Reproduce every line of the listing as written, apart from the pictures.

----- GIVEN DATA

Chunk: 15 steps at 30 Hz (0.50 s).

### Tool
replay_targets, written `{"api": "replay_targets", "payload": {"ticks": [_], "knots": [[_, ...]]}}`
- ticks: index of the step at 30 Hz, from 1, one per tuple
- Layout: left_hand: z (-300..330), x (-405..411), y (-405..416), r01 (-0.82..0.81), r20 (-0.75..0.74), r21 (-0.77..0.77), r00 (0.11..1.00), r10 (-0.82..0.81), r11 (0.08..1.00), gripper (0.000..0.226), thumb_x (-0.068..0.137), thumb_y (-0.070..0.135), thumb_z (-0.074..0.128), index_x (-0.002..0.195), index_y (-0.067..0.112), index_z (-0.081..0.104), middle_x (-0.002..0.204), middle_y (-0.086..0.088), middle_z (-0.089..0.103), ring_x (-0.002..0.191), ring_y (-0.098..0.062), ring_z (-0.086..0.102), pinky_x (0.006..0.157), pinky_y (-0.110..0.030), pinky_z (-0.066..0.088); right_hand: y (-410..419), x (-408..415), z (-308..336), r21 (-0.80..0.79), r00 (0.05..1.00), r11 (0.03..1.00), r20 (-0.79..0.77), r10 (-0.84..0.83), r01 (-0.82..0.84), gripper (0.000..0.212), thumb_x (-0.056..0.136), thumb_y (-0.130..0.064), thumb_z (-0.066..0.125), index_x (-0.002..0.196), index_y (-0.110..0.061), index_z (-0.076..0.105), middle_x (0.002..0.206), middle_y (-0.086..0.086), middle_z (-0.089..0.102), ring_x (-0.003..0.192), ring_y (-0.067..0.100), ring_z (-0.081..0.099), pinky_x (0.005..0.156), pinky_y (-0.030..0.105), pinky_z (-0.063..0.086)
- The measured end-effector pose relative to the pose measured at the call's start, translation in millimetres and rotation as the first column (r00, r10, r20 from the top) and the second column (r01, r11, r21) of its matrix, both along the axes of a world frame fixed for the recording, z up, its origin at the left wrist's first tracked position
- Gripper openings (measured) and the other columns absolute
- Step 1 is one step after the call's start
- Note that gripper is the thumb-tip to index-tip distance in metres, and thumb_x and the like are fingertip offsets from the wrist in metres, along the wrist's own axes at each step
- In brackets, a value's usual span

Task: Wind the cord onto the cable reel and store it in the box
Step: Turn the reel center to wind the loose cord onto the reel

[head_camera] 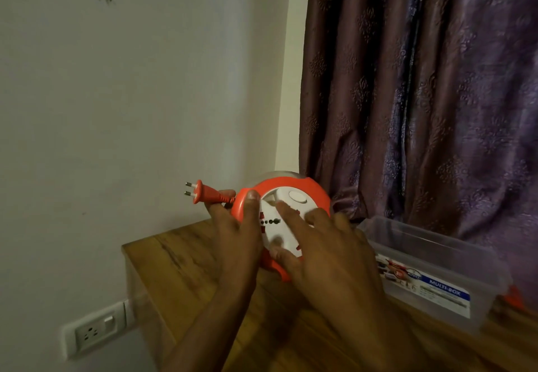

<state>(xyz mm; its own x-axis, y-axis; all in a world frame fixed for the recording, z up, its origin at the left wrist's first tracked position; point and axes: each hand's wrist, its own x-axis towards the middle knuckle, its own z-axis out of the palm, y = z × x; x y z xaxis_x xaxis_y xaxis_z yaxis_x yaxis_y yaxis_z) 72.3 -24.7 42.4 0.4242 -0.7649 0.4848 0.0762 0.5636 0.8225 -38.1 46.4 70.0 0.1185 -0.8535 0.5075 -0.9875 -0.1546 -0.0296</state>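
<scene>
An orange and white round cable reel point(302, 189) is held upright above the wooden table point(180, 266). My left hand point(237, 234) grips its left rim, thumb on the front and fingers behind. The orange plug point(203, 192) with two metal pins sticks out to the left, just above those fingers; the rest of the cord is out of sight. My right hand point(323, 252) lies on the reel's white socket face, with its index finger stretched up toward the round white button and its thumb low on the face. A clear plastic box point(431, 266) stands open at the right.
A grey wall is at the left, with a white wall socket point(94, 331) low beside the table's end. Purple patterned curtains point(422, 95) hang behind the box. Something orange point(515, 299) peeks out past the box's right end.
</scene>
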Motion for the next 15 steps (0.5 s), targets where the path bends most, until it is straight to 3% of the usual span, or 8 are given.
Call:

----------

**EXPECTED ANSWER**
Chunk: 15 steps at 30 Hz (0.50 s).

### Tool
replay_targets, written `{"api": "replay_targets", "payload": {"ticks": [_], "knots": [[_, ...]]}}`
- ticks: index of the step at 30 Hz, from 1, one per tuple
- Layout: left_hand: z (-300..330), x (-405..411), y (-405..416), r01 (-0.82..0.81), r20 (-0.75..0.74), r21 (-0.77..0.77), r00 (0.11..1.00), r10 (-0.82..0.81), r11 (0.08..1.00), gripper (0.000..0.226), thumb_x (-0.068..0.137), thumb_y (-0.070..0.135), thumb_z (-0.074..0.128), index_x (-0.002..0.195), index_y (-0.067..0.112), index_z (-0.081..0.104), middle_x (-0.002..0.204), middle_y (-0.086..0.088), middle_z (-0.089..0.103), ring_x (-0.002..0.191), ring_y (-0.098..0.062), ring_z (-0.086..0.102), pinky_x (0.006..0.157), pinky_y (-0.110..0.030), pinky_z (-0.066..0.088); right_hand: y (-410..419), x (-408..415), z (-308..336), r21 (-0.80..0.79), r00 (0.05..1.00), r11 (0.03..1.00), r20 (-0.79..0.77), r10 (-0.84..0.83), r01 (-0.82..0.84), gripper (0.000..0.212), thumb_x (-0.056..0.136), thumb_y (-0.130..0.064), thumb_z (-0.066..0.125), index_x (-0.002..0.196), index_y (-0.110..0.061), index_z (-0.076..0.105), middle_x (0.002..0.206), middle_y (-0.086..0.086), middle_z (-0.089..0.102), ring_x (-0.003..0.192), ring_y (-0.067..0.100), ring_z (-0.081..0.099), pinky_x (0.005..0.156), pinky_y (-0.030..0.105), pinky_z (-0.063..0.086)
- The measured end-effector pose relative to the pose measured at the call's start, translation in millimetres and rotation as the first column (r00, r10, r20 from the top) and the second column (r01, r11, r21) of its matrix, both along the axes of a world frame fixed for the recording, z up, its origin at the left wrist's first tracked position
- Gripper openings (measured) and the other columns absolute
- Step 1 is one step after the call's start
- Note that gripper is the thumb-tip to index-tip distance in metres, and thumb_x and the like are fingertip offsets from the wrist in metres, along the wrist's own axes at each step
- In brackets, a value's usual span

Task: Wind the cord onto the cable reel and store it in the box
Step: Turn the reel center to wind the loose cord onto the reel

[head_camera] 

<state>(xyz mm; its own x-axis, y-axis; all in a world frame fixed for the recording, z up, its origin at the left wrist's first tracked position; point and axes: each hand's wrist, its own x-axis towards the middle knuckle, its own z-axis out of the palm, y = z × x; x y z xaxis_x xaxis_y xaxis_z yaxis_x yaxis_y yaxis_z) 72.3 -24.7 42.4 0.4242 -0.7649 0.4848 0.0762 0.5636 0.8225 -38.1 46.4 70.0 0.1185 -0.8535 0.5075 -0.9875 -0.1546 -0.0296</state>
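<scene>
An orange and white round cable reel point(302, 189) is held upright above the wooden table point(180, 266). My left hand point(237, 234) grips its left rim, thumb on the front and fingers behind. The orange plug point(203, 192) with two metal pins sticks out to the left, just above those fingers; the rest of the cord is out of sight. My right hand point(323, 252) lies on the reel's white socket face, with its index finger stretched up toward the round white button and its thumb low on the face. A clear plastic box point(431, 266) stands open at the right.
A grey wall is at the left, with a white wall socket point(94, 331) low beside the table's end. Purple patterned curtains point(422, 95) hang behind the box. Something orange point(515, 299) peeks out past the box's right end.
</scene>
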Motion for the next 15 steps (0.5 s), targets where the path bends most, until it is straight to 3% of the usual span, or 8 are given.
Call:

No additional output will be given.